| Problem description |
From the listing below, reproduce word for word the part that opens with the line containing "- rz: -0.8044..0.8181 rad" and closes with the line containing "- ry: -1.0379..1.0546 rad"; reproduce nothing else.
########################################
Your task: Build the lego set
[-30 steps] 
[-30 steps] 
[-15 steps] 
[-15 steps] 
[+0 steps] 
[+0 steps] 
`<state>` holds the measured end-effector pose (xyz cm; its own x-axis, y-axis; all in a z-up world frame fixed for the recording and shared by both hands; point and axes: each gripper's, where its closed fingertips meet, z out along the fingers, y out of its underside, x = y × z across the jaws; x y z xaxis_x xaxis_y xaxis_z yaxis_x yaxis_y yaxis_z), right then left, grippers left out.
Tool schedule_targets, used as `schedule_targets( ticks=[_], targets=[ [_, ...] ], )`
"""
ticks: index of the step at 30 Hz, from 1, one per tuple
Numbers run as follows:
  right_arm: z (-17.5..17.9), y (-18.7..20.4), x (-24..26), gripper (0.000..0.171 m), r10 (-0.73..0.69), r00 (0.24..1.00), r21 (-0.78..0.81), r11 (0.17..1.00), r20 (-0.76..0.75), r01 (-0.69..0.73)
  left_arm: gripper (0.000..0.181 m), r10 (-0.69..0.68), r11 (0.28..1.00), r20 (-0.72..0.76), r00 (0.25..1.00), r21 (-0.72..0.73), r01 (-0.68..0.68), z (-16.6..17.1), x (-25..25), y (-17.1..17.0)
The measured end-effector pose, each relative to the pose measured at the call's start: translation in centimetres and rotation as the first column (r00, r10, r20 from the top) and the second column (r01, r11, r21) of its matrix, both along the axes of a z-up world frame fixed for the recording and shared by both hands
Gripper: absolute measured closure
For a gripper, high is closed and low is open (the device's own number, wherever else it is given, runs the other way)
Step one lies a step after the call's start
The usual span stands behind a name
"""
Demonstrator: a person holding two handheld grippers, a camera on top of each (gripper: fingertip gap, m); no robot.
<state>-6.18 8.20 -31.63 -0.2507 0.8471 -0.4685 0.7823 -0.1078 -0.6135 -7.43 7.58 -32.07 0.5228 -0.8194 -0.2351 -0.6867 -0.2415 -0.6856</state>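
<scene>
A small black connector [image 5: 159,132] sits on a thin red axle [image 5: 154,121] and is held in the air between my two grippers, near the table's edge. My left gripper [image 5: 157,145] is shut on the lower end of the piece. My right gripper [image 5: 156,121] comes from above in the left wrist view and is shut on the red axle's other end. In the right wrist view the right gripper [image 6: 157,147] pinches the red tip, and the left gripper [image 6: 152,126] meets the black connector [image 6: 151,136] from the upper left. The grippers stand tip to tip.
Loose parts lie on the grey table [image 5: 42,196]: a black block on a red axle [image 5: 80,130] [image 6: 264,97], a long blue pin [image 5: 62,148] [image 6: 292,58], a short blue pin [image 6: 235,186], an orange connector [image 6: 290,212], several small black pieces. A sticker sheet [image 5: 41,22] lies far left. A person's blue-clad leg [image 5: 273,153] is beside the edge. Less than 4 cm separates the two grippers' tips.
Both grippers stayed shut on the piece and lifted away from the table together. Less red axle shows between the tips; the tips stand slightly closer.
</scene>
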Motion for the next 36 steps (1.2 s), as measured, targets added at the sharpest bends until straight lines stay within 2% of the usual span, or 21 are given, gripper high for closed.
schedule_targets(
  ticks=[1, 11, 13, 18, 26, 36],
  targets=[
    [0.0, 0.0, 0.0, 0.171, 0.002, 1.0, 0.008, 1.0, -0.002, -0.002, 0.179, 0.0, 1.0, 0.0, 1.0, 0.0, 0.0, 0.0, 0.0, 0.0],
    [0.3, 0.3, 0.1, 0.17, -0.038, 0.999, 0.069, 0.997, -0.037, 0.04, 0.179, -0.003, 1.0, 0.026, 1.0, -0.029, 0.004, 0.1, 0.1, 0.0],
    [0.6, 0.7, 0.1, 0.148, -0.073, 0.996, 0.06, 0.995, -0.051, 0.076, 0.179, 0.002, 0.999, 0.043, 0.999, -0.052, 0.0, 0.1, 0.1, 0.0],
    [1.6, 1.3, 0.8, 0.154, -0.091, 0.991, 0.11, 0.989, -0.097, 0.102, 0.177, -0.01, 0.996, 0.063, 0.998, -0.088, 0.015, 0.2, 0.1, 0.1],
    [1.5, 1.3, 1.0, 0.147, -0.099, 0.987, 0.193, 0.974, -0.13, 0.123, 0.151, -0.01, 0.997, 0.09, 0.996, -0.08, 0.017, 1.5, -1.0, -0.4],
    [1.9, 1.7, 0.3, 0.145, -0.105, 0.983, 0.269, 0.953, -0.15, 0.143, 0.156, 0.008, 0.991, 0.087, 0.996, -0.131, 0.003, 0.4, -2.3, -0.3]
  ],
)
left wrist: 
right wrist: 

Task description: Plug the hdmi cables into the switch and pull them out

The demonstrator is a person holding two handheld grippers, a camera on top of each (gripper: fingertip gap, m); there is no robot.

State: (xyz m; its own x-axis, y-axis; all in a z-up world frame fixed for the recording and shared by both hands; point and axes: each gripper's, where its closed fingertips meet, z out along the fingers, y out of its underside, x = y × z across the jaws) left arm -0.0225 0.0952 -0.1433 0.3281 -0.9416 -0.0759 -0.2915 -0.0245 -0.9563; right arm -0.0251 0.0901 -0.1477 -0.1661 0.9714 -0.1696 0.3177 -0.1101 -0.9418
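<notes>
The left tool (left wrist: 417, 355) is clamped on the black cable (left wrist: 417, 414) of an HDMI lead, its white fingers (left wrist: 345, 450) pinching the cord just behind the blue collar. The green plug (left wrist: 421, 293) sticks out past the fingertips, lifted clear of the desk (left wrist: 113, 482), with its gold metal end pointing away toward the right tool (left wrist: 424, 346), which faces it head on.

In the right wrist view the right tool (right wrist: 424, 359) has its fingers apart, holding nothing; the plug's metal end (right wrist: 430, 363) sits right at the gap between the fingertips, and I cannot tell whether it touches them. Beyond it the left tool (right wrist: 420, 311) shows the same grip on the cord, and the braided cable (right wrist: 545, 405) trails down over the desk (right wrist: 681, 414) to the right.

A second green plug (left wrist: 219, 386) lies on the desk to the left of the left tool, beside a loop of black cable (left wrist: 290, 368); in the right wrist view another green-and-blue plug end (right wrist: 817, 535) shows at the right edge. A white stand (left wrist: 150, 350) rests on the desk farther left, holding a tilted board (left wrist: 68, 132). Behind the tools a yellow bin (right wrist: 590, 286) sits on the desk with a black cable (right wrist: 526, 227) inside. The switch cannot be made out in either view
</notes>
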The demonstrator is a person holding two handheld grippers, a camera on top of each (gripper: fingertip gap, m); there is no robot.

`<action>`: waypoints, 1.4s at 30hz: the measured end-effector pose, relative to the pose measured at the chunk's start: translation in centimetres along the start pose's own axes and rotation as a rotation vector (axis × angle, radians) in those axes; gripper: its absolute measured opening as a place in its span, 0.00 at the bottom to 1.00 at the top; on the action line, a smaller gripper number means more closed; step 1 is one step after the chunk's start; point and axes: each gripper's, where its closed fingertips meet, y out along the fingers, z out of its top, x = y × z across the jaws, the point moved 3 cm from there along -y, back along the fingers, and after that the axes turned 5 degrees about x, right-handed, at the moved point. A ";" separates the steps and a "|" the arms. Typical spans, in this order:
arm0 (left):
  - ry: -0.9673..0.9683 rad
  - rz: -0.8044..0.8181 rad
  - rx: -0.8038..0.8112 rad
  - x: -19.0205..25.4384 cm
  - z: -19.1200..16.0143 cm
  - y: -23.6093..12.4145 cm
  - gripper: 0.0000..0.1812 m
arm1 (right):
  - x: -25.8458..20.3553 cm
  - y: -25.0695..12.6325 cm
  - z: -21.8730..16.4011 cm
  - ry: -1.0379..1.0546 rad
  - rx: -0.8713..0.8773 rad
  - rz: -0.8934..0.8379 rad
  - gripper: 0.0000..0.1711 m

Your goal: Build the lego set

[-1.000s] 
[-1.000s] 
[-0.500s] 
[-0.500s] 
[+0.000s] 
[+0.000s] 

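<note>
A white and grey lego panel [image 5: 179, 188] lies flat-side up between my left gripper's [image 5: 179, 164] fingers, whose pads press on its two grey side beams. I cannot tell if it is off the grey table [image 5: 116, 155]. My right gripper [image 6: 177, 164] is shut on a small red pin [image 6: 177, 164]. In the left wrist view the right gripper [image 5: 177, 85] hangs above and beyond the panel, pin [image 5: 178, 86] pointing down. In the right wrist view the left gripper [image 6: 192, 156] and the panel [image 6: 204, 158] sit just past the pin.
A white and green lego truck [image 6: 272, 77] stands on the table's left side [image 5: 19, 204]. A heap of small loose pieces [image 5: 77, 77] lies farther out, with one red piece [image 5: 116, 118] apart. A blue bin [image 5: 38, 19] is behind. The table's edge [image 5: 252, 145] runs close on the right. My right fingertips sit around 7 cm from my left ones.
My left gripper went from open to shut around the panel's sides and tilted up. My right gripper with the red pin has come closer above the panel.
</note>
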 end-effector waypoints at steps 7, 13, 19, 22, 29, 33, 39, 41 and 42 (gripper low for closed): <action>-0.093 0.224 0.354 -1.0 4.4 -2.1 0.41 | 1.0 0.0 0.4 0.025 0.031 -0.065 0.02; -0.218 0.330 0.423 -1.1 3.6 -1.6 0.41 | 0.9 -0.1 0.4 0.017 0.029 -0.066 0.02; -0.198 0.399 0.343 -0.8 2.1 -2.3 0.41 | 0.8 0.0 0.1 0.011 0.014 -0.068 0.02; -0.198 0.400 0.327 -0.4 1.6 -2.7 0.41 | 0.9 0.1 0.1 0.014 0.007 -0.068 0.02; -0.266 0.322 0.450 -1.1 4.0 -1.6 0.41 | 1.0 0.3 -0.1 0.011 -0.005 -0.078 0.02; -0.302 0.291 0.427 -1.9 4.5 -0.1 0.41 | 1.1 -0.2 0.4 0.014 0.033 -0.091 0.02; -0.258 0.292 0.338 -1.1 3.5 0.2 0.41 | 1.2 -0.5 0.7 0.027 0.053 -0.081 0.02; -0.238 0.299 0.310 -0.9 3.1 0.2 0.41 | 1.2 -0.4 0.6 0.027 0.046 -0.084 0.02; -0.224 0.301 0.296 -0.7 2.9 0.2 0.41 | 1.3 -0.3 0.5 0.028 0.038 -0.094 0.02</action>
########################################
| Answer space |
  - rz: -0.8044..0.8181 rad
  - rx: -0.8038..0.8112 rad
  - x: -19.0205..25.4384 cm
  - z: -19.1200..16.0143 cm
  - y: -23.6093..12.4145 cm
  - gripper: 0.0000..0.1812 m
arm1 (right):
  - x: -25.8458..20.3553 cm
  - y: -25.0695..12.6325 cm
  - z: -21.8730..16.4011 cm
  - ry: -1.0379..1.0546 rad

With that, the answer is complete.